Meltem’in pandemi devrinde en çok etkilendiği şey belirsizlik ve sevdiklerini kaybetme korkusu olmuş. “Çok fazla mevt haberi alıyorduk, bilinmez bir durum vardı. Açıklanan sayılara hiç inanmadım, hala inanmıyorum. Münasebetiyle güvenebileceğim ne bir idare ne de şuurlu bir toplum mevcut. Bu durum ağır bir baskı yarattı üzerimde.

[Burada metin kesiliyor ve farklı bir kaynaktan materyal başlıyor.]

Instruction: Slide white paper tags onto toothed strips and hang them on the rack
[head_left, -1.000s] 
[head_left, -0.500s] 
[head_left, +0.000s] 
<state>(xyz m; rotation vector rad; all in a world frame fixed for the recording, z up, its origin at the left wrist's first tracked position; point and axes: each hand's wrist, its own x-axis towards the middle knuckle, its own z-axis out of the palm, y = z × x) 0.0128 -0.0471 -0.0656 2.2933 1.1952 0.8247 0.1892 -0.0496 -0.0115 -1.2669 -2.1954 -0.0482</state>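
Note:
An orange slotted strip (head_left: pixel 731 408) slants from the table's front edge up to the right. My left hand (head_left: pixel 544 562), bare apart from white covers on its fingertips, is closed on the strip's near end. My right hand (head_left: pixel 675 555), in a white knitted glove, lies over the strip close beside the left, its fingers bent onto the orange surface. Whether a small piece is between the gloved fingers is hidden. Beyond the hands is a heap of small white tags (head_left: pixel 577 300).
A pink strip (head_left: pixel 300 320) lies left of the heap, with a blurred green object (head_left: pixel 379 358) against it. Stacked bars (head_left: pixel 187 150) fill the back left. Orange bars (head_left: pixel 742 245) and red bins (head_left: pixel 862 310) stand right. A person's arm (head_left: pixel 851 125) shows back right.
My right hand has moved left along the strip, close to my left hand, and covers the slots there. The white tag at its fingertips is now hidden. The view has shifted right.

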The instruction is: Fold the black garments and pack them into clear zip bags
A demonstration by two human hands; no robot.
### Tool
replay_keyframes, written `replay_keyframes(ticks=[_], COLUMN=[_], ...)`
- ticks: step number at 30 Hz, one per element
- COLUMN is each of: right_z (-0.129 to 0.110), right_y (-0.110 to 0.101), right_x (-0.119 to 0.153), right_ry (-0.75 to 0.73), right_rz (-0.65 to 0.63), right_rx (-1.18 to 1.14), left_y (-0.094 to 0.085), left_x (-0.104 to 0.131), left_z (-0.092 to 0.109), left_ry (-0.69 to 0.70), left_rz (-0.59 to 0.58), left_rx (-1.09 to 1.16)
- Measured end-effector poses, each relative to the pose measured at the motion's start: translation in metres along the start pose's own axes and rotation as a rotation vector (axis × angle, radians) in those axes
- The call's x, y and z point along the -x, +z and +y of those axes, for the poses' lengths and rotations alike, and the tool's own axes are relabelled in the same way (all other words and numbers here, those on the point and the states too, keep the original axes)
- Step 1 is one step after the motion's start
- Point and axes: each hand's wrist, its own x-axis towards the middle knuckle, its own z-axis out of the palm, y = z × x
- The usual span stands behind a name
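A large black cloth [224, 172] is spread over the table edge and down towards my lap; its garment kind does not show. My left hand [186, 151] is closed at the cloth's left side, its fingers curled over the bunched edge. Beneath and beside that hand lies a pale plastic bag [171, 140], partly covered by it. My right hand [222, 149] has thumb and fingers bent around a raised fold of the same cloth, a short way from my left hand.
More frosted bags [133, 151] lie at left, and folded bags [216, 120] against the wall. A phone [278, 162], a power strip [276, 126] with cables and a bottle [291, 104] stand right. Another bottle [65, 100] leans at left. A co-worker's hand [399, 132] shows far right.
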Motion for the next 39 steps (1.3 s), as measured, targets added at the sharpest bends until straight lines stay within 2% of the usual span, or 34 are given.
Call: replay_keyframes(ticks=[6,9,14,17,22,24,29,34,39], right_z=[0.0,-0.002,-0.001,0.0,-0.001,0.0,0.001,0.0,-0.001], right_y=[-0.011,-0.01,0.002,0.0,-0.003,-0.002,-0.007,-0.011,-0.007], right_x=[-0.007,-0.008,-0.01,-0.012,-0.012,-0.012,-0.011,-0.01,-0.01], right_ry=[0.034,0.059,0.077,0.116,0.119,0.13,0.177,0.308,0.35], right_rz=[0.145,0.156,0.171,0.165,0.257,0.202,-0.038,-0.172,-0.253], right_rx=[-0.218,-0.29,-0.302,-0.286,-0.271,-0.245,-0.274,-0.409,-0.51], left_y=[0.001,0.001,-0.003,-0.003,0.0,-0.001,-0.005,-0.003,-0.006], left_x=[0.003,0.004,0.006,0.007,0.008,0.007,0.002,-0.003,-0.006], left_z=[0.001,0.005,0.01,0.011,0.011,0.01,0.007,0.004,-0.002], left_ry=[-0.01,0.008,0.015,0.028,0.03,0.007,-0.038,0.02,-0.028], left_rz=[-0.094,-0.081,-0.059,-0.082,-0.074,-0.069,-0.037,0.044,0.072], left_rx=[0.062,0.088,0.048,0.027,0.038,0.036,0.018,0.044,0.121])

Tabi o devirde işlerim de çok yavaşladı. Oradaki belirsizlik de tüm bunların üstüne geldi” diyen Meltem yaşadığı semtin kalabalığından da kaçmak istemiş. Yaşadığı mahallede gerçek düzgün bir yeşil alan olmamasından yakınarak “Nefes alamıyorum sanki” diye tanım ediyor hislerini.
Eylül ayı için dillendirilen muhtemel bir karantina söylemi de taşınma süreçlerini hızlandırmış: “Aslında pandemiden evvel de Şişli’den taşınma üzere bir niyetim vardı. Sarıyer’de istediğim üzere bir mesken bulamayınca ertelemiştim. Lakin artık bu mahallede yaşamaya katlanamıyorum. Hele pandemi sürecinde bunu daha iyi anladım. Artık taşındığım mesken bir sitede. Kendine ilişkin kocaman yeşil bir alanı var. Sabahları yürüyüş yapabilirim. O kadar değerli ki bunlar şu an benim için.”